## [Aim of the exercise]
Using the records below, quote only the span that opens with the line containing "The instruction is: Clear" and closes with the line containing "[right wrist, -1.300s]", exactly and inclusively.

## [Stored data]
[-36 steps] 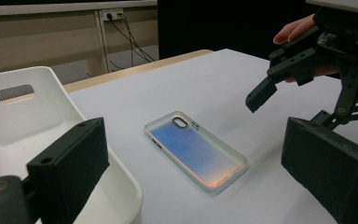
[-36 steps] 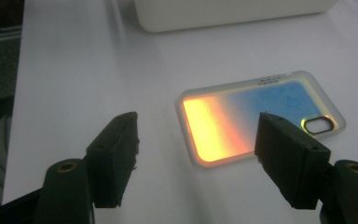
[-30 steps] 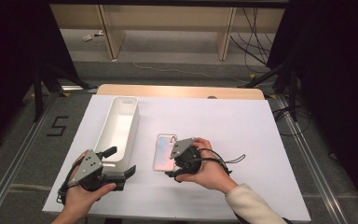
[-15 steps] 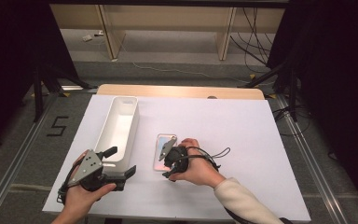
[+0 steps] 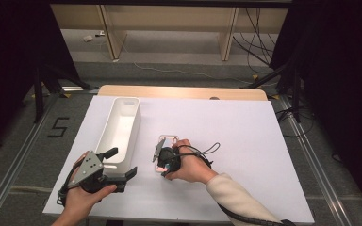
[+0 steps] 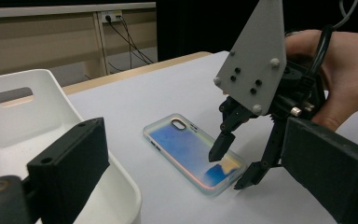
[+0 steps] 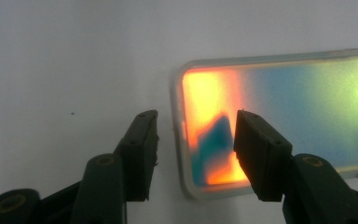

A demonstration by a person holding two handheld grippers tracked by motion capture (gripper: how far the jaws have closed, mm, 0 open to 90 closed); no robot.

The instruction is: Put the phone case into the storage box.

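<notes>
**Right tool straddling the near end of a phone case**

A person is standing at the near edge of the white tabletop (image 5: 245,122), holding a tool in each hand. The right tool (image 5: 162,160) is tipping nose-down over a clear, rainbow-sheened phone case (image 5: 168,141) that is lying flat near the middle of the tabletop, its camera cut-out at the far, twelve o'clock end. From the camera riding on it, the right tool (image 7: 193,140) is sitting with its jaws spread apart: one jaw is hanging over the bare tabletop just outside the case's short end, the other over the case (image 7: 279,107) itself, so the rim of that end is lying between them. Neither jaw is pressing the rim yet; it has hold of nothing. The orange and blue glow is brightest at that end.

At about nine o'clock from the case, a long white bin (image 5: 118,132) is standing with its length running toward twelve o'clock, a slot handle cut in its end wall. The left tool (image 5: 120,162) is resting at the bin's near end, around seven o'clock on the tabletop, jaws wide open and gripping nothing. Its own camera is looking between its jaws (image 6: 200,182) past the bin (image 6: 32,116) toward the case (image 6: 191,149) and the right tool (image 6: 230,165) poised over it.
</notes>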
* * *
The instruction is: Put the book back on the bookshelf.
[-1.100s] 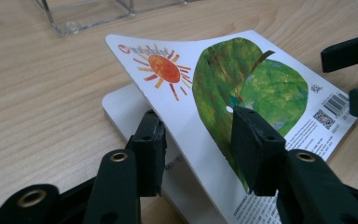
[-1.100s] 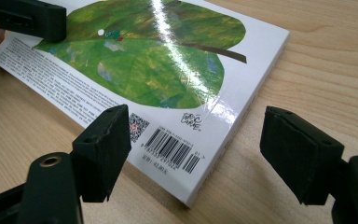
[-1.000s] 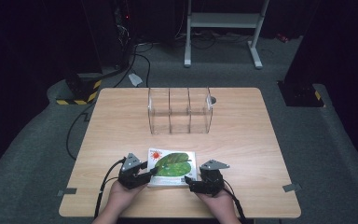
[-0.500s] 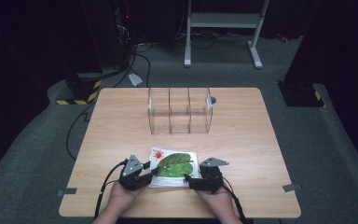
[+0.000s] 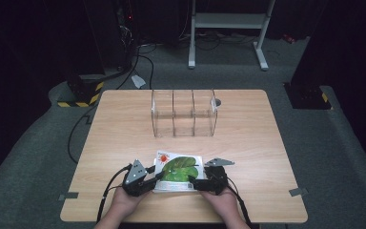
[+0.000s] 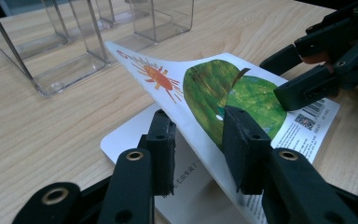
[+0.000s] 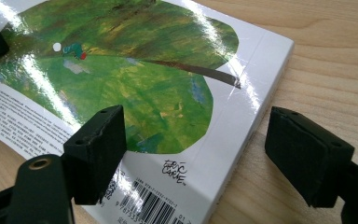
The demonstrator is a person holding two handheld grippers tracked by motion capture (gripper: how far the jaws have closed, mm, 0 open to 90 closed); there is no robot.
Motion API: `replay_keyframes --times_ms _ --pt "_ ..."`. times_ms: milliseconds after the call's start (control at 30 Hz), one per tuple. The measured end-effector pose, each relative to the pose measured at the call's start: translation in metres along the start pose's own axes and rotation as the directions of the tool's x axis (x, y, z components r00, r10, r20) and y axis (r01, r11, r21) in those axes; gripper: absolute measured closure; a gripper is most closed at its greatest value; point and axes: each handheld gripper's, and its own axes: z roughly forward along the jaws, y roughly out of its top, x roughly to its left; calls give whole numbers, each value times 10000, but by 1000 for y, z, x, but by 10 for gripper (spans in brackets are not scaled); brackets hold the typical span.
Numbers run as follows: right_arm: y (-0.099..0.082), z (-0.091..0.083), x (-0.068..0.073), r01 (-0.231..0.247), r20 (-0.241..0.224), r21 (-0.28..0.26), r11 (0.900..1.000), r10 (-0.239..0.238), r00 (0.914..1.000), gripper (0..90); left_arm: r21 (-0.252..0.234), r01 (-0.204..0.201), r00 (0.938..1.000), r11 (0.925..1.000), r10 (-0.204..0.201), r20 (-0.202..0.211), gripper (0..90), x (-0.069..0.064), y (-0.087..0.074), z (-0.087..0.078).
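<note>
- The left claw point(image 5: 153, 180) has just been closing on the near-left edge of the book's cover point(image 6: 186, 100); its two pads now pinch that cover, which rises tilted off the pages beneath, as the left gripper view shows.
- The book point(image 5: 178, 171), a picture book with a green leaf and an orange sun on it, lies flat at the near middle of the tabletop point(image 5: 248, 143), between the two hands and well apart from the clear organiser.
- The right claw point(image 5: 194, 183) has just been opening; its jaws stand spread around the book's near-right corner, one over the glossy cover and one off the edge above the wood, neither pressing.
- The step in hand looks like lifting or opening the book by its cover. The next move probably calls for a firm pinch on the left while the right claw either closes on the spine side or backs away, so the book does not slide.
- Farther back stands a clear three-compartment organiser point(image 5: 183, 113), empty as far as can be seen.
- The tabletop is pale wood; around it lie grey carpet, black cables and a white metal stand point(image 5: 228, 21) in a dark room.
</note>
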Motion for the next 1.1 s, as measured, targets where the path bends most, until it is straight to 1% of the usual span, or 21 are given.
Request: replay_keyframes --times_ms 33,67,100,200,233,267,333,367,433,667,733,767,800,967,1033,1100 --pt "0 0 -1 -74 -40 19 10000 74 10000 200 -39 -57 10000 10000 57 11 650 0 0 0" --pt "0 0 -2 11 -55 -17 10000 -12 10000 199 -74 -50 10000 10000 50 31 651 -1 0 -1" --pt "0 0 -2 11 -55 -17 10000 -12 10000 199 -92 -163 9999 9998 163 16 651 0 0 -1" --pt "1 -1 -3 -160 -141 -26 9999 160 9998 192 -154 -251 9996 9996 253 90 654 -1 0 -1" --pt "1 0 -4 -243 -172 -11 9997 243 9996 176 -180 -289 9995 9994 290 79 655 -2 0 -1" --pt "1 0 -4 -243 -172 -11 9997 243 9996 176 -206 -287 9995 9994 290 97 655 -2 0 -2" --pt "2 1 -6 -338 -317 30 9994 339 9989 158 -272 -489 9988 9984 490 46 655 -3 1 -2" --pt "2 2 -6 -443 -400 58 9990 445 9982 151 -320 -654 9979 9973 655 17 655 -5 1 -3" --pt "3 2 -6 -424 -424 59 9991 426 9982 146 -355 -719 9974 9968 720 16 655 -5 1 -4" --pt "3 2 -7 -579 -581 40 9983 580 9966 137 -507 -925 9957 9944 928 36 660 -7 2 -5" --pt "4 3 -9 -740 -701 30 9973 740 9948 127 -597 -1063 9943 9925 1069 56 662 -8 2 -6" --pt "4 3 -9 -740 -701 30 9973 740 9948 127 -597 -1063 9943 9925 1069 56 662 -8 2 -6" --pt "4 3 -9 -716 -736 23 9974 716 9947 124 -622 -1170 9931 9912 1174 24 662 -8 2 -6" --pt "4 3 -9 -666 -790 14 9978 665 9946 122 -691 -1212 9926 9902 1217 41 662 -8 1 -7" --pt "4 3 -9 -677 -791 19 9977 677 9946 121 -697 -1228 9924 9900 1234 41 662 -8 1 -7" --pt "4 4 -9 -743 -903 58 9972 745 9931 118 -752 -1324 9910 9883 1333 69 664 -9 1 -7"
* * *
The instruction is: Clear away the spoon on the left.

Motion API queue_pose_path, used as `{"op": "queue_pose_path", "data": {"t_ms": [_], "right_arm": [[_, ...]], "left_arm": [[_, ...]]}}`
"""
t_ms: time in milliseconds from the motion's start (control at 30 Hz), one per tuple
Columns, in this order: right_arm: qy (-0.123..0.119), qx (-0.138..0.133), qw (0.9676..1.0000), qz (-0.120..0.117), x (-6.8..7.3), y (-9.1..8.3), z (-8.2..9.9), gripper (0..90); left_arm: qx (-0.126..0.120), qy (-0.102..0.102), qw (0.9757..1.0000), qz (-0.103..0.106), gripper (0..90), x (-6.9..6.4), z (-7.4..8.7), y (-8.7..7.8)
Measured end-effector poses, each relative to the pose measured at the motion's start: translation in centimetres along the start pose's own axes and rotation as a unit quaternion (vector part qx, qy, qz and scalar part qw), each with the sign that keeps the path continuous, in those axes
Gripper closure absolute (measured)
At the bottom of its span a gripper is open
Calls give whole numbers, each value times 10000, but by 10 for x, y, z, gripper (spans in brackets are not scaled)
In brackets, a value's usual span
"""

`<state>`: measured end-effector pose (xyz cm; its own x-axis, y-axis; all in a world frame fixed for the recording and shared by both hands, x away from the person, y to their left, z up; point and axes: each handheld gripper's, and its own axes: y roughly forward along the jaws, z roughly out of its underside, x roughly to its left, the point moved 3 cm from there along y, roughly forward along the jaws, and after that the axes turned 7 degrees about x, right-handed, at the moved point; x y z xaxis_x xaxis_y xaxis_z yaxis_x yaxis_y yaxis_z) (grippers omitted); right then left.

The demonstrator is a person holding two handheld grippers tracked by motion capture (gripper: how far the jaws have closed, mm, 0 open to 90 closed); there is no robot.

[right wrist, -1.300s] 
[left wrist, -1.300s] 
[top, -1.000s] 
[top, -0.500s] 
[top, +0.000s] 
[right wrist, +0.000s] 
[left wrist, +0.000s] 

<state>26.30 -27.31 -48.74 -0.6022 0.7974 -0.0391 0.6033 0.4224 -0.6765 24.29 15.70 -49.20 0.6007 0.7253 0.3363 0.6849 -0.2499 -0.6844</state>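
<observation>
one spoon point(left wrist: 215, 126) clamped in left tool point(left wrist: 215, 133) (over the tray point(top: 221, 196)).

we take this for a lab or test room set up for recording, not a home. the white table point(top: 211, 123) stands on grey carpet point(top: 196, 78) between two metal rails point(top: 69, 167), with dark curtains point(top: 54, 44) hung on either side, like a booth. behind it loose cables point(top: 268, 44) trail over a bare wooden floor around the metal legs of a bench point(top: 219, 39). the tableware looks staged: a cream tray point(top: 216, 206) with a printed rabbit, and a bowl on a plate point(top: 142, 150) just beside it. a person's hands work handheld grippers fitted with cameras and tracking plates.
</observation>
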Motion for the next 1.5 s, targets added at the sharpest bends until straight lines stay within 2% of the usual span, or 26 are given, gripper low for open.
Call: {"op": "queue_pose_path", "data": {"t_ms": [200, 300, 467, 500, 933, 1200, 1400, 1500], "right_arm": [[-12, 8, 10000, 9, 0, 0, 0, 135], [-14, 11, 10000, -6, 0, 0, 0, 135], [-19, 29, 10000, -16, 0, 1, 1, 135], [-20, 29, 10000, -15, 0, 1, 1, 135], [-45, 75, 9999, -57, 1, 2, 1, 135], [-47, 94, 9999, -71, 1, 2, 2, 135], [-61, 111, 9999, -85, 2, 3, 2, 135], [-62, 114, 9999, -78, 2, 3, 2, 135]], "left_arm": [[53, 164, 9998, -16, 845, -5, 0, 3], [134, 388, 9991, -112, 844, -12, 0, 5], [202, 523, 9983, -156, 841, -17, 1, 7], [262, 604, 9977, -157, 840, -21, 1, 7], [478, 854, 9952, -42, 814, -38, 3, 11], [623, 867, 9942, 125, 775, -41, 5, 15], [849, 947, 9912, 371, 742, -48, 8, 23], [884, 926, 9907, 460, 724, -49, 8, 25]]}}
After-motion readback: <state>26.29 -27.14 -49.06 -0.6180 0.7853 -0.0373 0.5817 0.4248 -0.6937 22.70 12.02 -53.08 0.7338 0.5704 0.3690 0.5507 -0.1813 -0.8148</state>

## [Exercise solution]
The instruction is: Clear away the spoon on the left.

Motion API queue_pose_path, used as `{"op": "queue_pose_path", "data": {"t_ms": [_], "right_arm": [[_, ...]], "left_arm": [[_, ...]]}}`
"""
t_ms: time in milliseconds from the motion's start (control at 30 Hz), one per tuple
Columns, in this order: right_arm: qy (-0.123..0.119), qx (-0.138..0.133), qw (0.9676..1.0000), qz (-0.120..0.117), x (-6.8..7.3), y (-9.1..8.3), z (-8.2..9.9), gripper (0..90); left_arm: qx (-0.126..0.120), qy (-0.102..0.102), qw (0.9757..1.0000), qz (-0.103..0.106), gripper (0..90), x (-6.9..6.4), z (-7.4..8.7), y (-8.7..7.8)
Measured end-effector poses, each relative to the pose measured at the motion's start: translation in centimetres along the start pose's own axes and rotation as a unit quaternion (vector part qx, qy, qz and scalar part qw), each with the sign that keeps the path continuous, in those axes
Gripper closure absolute (measured)
At the bottom of its span a gripper is open
Calls give whole numbers, each value times 10000, but by 10 for x, y, z, gripper (spans in brackets are not scaled)
In brackets, a value's usual span
"""

`<state>`: measured end-effector pose (xyz cm; its own x-axis, y-axis; all in a world frame fixed for the recording and shared by both hands, x away from the person, y to their left, z up; point and axes: each handheld gripper's, and its own axes: y roughly forward along the jaws, z roughly out of its underside, x roughly to its left, the point moved 3 cm from there along y, roughly forward along the jaws, and after that the axes turned 7 degrees about x, right-handed, at the moved point; x y z xaxis_x xaxis_y xaxis_z yaxis_x yaxis_y yaxis_z) (grippers omitted); right then left.

The demonstrator is a person holding two handheld grippers tracked by motion capture (gripper: how far the jaws have closed, mm, 0 open to 90 closed); there is no robot.

[right wrist, -1.300s] 

This finishes the response to the exercise.